2.2.4. Data Analysis

Data were analyzed using SPSS 26.0. General linear models were used to analyze the influence degrees of experimental factors and interactions on indicators. The comparative mean method was used to analyze the differences in the average values of indicators within the group under different addition levels of moisture or wet fermented soybean dregs. The differences were compared by Duncan’s range test at a significance level of 5%. Data were expressed as mean ± standard deviation (SD), and figures were generated using Origin 8.0.

3. Result Analysis and Discussion

3.1. Volume Relaxation Ratio

3.1.1. Effect of Moisture on Volume Relaxation Ratio of Straw Formation

Analysis of variance was conducted with the experimental data of the volume relaxation ratio of straw molding under water addition conditions, and the results are shown in Table 1. According to Table 1, the straw particle size, compression displacement and water addition mass all have an extremely significant impact on the volume relaxation ratio of feed pellets. The interaction between straw particle size and water addition mass and the interaction between compression displacement and water addition mass both have an extremely significant impact on the volume relaxation ratio of feed pellets. The interaction between straw particle size and compression displacement has a significant impact on the volume relaxation ratio of feed pellets. The effects of moisture on the volume relaxation ratio of straw formation are shown in Figure 2. For the 2 mm straws, the volume relaxation ratio first increased and then dropped with the rising water addition, and it was minimized when the water addition was 0.15 g (water content of 11.33% in straws) (Figure 2). Compared to straws without water addition, significant differences were observed in the volume relaxation ratios; specifically, the relaxation ratios at 90 mm and 92 mm compression decreased by 9.23% and 8.06%, respectively. For the 4 mm straws, as the water addition increased, the relaxation ratio increased, then decreased and increased again. There was no significant difference in the volume relaxation ratio of straw formation from 0–0.45 g of water addition. The reason is that the optimal forming moisture content varies with the particle size of straws. When the moisture content exceeds the optimal value, the straw elasticity is enhanced, the bonding effect is weakened and the relaxation density of the particles is reduced [34,35]. Reportedly, as the moisture content of straws rises, the relaxation ratio of crushed and fibrillated corn stover first declines and then increases, and it is very small when the moisture content is 15% [31] or 13.3% [32].
Compared with the 2 mm straws and under the same compression displacement, the volume relaxation ratio of the 4 mm straws was larger at a low moisture content but was smaller at a large moisture content.

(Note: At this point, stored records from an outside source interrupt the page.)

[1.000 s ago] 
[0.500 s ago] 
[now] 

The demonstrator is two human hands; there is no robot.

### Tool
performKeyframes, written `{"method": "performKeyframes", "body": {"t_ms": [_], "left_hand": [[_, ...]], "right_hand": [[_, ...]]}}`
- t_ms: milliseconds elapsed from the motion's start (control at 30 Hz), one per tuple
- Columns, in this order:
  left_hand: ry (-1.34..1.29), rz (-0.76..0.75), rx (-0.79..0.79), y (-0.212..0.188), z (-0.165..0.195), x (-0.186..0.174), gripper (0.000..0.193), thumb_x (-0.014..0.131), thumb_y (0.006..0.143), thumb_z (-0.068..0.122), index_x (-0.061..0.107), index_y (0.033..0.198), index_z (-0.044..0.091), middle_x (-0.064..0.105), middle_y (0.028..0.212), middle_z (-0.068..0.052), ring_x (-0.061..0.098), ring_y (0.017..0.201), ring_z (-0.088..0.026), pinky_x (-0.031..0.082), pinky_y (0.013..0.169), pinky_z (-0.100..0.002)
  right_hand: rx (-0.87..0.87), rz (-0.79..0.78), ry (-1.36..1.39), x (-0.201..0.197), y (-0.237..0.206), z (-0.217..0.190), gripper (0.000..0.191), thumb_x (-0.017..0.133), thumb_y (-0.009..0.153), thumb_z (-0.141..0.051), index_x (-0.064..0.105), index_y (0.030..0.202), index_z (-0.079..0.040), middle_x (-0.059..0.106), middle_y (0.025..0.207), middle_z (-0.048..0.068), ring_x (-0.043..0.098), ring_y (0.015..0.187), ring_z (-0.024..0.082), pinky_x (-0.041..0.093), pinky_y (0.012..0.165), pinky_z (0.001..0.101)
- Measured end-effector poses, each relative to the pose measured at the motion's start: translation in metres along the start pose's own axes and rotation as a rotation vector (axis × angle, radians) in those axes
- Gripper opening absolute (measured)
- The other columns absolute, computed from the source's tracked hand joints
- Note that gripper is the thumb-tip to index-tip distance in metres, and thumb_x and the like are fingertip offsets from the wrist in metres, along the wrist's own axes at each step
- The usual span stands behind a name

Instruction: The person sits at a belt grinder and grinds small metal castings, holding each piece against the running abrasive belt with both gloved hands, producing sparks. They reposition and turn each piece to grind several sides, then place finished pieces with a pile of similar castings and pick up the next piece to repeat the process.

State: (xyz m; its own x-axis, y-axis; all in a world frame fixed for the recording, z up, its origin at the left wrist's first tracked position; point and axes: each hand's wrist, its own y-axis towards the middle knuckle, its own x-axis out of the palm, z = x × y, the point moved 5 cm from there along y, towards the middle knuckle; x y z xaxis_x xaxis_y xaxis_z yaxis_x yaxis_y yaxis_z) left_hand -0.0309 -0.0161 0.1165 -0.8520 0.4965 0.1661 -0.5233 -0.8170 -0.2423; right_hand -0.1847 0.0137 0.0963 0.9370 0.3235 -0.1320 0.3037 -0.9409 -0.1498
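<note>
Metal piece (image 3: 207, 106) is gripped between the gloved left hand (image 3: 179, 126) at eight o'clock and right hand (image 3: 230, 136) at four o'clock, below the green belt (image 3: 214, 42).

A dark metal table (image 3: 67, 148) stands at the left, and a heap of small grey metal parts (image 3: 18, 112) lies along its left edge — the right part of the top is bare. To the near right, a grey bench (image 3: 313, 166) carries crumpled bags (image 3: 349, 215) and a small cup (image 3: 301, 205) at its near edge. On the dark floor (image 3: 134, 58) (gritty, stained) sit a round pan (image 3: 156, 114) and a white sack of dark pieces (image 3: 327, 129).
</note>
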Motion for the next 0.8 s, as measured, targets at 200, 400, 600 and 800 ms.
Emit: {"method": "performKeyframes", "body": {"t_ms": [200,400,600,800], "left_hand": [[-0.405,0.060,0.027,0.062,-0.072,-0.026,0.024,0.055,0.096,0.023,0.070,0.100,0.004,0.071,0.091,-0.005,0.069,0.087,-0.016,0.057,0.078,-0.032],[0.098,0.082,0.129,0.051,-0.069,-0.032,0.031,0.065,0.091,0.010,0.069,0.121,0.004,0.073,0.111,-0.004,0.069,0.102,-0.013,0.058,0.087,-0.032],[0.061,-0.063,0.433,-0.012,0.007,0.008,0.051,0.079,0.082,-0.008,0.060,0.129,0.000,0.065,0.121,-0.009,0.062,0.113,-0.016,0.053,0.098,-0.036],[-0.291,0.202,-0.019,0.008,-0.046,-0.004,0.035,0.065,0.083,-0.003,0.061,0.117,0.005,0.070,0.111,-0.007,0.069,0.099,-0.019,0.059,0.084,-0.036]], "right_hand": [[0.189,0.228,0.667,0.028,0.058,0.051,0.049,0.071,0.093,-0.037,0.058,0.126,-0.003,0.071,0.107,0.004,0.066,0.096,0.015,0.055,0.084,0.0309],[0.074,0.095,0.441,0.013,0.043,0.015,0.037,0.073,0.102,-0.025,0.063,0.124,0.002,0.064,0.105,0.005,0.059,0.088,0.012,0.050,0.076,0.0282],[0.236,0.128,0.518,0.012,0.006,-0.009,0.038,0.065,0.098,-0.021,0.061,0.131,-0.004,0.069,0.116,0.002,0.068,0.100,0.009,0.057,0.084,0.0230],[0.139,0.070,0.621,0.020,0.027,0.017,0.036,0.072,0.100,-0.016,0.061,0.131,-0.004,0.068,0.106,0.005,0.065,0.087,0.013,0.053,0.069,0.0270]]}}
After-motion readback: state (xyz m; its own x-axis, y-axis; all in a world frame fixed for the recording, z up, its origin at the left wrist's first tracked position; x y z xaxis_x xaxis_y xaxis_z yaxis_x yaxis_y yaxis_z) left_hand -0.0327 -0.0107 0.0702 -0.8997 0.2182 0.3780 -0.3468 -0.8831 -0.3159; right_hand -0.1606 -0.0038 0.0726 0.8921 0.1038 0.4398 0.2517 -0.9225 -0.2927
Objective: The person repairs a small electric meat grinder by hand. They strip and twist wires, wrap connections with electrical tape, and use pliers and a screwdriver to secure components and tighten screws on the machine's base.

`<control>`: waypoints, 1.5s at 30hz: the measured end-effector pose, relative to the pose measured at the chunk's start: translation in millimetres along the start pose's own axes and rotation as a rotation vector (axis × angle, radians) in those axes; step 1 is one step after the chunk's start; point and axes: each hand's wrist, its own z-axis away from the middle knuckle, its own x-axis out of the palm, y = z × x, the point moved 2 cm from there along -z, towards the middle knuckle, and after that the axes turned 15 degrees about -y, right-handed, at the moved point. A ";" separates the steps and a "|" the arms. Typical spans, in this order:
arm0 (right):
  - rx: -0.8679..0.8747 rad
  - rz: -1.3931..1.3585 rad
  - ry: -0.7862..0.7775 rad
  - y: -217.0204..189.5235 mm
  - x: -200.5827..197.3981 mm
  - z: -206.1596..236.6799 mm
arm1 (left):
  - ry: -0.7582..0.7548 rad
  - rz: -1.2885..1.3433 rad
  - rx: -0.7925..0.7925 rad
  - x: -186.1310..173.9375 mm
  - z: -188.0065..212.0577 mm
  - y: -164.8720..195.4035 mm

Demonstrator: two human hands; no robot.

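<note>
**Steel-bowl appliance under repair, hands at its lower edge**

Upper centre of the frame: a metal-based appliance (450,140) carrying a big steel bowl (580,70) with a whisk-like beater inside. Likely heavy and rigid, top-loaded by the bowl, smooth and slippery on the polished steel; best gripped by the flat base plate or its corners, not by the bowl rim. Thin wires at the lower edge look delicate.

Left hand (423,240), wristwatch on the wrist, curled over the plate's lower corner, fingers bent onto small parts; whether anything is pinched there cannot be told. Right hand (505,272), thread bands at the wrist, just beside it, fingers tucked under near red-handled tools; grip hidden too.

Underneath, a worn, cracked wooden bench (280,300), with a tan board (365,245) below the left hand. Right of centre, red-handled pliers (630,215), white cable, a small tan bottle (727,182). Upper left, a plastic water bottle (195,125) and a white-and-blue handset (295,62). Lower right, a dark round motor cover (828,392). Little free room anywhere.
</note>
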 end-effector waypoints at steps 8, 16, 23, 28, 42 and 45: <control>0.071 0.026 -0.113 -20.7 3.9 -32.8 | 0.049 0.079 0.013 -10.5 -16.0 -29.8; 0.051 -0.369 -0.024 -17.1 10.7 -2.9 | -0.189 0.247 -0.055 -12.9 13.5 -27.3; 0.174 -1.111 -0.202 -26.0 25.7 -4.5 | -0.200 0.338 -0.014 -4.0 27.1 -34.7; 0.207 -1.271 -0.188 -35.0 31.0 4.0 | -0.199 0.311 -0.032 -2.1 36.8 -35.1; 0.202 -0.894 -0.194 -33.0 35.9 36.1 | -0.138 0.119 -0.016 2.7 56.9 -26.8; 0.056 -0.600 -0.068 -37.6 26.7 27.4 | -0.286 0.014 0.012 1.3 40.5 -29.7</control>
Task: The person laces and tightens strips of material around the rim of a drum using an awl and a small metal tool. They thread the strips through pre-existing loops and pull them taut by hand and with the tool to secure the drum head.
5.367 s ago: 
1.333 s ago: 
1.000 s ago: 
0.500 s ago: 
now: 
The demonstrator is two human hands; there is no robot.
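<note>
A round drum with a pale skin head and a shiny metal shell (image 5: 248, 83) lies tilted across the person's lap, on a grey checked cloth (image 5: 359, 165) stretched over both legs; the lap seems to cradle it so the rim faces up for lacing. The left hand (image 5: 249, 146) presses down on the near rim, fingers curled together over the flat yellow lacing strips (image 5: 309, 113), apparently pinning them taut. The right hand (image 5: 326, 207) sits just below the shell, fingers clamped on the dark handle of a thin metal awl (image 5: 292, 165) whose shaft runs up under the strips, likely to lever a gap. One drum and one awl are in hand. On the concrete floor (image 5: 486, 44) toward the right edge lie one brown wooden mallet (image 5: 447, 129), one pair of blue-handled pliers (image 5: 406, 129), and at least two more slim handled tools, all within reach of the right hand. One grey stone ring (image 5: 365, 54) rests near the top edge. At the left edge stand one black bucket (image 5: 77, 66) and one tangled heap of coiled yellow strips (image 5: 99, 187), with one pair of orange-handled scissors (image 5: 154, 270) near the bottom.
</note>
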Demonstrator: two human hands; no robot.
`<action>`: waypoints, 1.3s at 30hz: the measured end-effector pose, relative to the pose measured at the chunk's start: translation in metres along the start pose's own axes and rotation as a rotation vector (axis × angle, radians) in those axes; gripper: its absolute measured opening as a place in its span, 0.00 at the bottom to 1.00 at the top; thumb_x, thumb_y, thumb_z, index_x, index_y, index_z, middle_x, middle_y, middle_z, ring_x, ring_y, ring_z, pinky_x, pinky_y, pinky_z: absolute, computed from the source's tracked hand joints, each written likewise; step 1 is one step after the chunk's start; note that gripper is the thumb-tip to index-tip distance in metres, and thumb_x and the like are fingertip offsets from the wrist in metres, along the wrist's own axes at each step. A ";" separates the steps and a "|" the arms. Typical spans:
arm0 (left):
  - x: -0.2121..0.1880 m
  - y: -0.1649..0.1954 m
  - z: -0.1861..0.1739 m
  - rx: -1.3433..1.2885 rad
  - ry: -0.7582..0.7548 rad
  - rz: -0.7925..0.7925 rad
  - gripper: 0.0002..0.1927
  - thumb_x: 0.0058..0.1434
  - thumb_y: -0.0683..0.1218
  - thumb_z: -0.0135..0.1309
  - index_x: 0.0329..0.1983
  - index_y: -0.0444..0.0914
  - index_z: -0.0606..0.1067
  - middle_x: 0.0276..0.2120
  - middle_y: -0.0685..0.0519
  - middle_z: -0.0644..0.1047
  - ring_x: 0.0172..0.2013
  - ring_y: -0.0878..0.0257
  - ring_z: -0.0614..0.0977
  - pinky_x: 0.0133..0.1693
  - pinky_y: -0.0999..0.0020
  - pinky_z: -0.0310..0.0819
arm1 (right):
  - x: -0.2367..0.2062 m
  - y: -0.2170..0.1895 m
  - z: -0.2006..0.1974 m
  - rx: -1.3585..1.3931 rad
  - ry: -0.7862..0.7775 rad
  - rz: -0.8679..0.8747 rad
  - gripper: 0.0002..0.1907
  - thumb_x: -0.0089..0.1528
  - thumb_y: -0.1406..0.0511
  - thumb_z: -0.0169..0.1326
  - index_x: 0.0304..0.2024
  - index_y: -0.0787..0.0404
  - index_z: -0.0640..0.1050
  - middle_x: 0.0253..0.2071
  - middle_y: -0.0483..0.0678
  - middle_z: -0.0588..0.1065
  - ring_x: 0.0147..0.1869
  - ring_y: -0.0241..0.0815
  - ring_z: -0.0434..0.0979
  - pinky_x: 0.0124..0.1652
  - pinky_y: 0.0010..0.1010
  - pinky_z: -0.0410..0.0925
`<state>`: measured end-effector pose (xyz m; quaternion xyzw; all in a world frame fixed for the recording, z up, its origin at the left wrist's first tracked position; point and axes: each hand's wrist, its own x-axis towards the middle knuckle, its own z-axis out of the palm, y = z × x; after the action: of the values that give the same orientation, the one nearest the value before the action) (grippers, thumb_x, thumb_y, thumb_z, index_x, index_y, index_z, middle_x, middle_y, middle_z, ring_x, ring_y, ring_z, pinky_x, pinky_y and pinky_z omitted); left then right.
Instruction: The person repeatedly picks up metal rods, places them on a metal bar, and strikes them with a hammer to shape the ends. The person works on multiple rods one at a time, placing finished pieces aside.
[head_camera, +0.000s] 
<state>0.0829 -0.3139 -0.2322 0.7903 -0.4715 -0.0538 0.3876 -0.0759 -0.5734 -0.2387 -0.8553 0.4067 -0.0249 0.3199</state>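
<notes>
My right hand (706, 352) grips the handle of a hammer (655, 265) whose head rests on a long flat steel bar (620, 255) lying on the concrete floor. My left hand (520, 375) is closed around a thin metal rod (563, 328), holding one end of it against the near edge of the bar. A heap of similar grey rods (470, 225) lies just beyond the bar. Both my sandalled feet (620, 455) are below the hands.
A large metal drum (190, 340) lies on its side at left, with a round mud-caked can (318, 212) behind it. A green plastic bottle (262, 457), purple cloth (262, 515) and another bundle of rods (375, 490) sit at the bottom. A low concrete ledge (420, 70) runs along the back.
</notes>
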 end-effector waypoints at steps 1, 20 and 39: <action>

The reason was that the interaction between the water addition amount and the straw particle size significantly impacted the volume relaxation ratio of feed pellets. Small-particle-size straws have good filling, flowing and compression characteristics, tight interparticle bonding and small relaxation ratio [36]. At a high moisture content, the bonding between straws was weak. Compared to the 2 mm straws, the 4 mm straws had a larger contact area and a smaller rebound. For straws with the same particle size, the straw particles under compression displacement of 90 mm versus 92 mm had higher stability and smaller volume relaxation ratio under a low moisture content. However, at a large moisture content, the elasticity and resilience of straw particles were enhanced, and the relaxation ratio was larger.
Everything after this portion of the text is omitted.